Although RL has developed into a core branch of machine learning and artificial intelligence, it is based on a fairly simple theory of classical conditioning (Rescorla & Wagner, 1972). In the following, we will illustrate its basic principles (following Page, 2018, p. 306f.).

Basic idea

Assume that an agent is facing a choice between \(N\) options with rewards \(\pi(1) ... \pi(N)\). The learner’s internal model or perspective on the world is represented as a set of weights \(w\) that denote the expected value of or preference for each of the available options (i.e., \(w(1) ... w(N)\)). Given this representation, successful learning consists in adjusting the values of these weights to the (stable) rewards of the environment and choosing options accordingly.

Learning proceeds in a stepwise fashion: In each step, the learner acts (i.e., chooses an option), observes a reward, and then adjusts the weight of the chosen option (i.e., her internal expectations or preferences). Formally, each choice cycle is characterized by two components:

  1. Choosing: The probability of choosing \(k\)-th alternative is given by:

\[P(k) = \frac{w(k)}{\sum_{i}^{N} w(i)}\]

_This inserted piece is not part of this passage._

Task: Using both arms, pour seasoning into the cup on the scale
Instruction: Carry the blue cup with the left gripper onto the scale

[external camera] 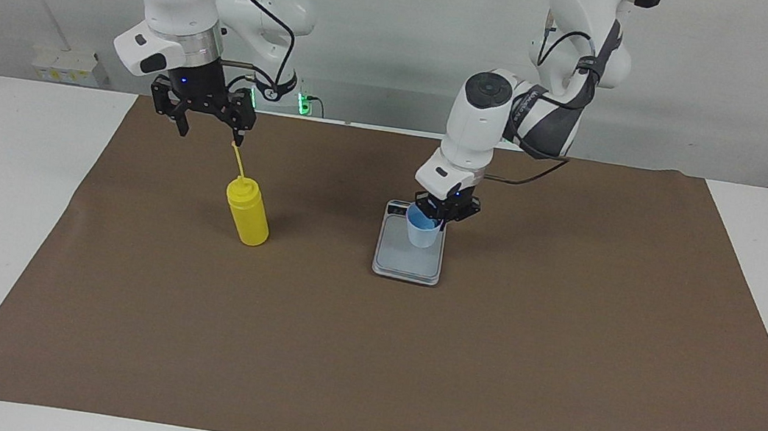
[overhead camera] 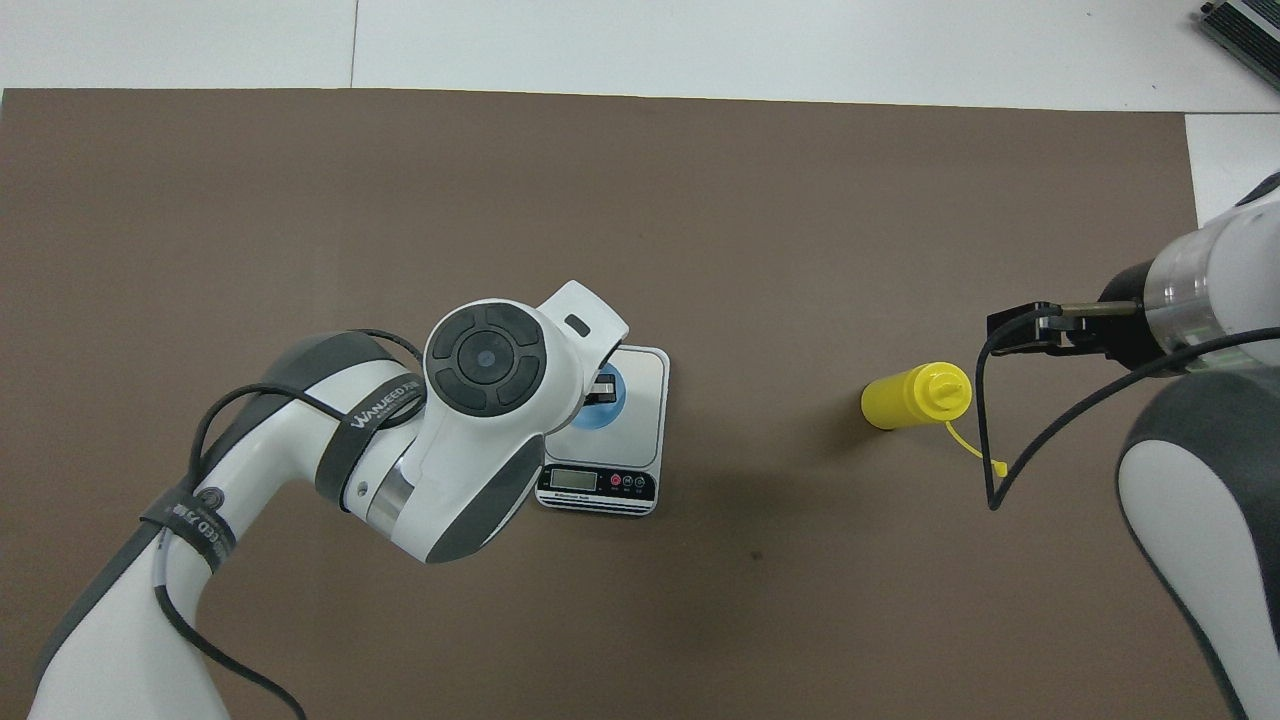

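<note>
Left gripper fingers are pinching the cup rim, holding it on the scale, mid-table toward the robots' edge. Right gripper fingers are hanging spread, up in the air over the bottle's nozzle. Bottle is standing upright toward the right arm's end. You're looking at a downward reach; right arm is nearer.
</note>
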`<move>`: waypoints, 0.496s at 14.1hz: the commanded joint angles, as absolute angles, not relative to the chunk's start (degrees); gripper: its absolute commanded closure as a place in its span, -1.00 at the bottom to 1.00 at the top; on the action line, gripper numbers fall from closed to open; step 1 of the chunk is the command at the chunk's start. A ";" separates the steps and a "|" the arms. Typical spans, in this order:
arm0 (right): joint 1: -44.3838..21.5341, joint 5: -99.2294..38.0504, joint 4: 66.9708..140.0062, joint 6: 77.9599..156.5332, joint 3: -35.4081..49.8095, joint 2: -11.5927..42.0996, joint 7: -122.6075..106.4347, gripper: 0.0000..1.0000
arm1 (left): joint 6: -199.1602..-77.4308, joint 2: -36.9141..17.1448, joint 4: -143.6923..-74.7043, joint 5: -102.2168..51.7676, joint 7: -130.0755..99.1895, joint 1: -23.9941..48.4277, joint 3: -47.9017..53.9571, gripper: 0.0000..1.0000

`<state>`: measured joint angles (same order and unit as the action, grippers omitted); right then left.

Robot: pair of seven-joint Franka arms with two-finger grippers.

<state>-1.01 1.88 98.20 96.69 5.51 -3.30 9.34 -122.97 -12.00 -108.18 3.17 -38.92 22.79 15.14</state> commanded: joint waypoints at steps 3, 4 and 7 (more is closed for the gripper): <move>-0.18 0.62 99.40 96.50 5.71 -4.57 8.17 -1.00 | -127.53 -13.36 -110.13 4.57 -40.25 23.82 14.24 1.00; -0.18 0.62 99.40 96.50 5.71 -4.57 8.17 -1.00 | -127.79 -13.36 -110.13 4.57 -40.25 23.82 14.24 1.00; -0.18 0.62 99.40 96.68 5.71 -4.57 7.91 -1.00 | -128.58 -13.88 -110.13 4.57 -40.17 23.82 14.33 -0.56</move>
<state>-1.01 1.88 98.20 96.69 5.51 -3.30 9.34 -126.99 -13.89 -109.24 3.20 -38.94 22.95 15.02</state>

  1. Learning: The learner adjusts the weight of the \(k\)-th alternative after choosing it and receiving its reward \(\pi(K)\) by adding the following increment:

\[\Delta w(k) = \alpha \cdot P(k) \cdot [\pi(k) - A]\]

with two parameters describing characteristics of the learner: \(\alpha > 0\) denoting the learning rate (aka. rate of adjustment or step size parameter) and \(A < \text{max}_{k}{\pi(k)}\) denoting the aspiration level.18

Note the following details of the learning rule:

  • The difference \([\pi(k) - A]\) is the reason for the \(\Delta\)-Symbol that commonly denotes differences or deviations. Here, we compare the observed reward \(\pi(k)\) to an aspiration level \(A\), which can be characterized as a measure of surprise: When a reward \(\pi(k)\) corresponds to our aspiration level \(A\), we are not surprised (i.e., \(\Delta w(k) = 0\)). By contrast, rewards much smaller or much larger than our aspirations are more surprising and lead to larger adjustments. If a reward value exceeds \(A\), \(w(k)\) increases; if it is below \(A\), \(w(k)\) decreases.

  • The \(\Delta w(k)\)-increment specified by Page (2018) includes the current probability \(P(k)\) of choosing the \(k\)-th option as a weighting factor, but alternative formulations of \(\Delta\)-rules omit this factor or introduce additional parameters.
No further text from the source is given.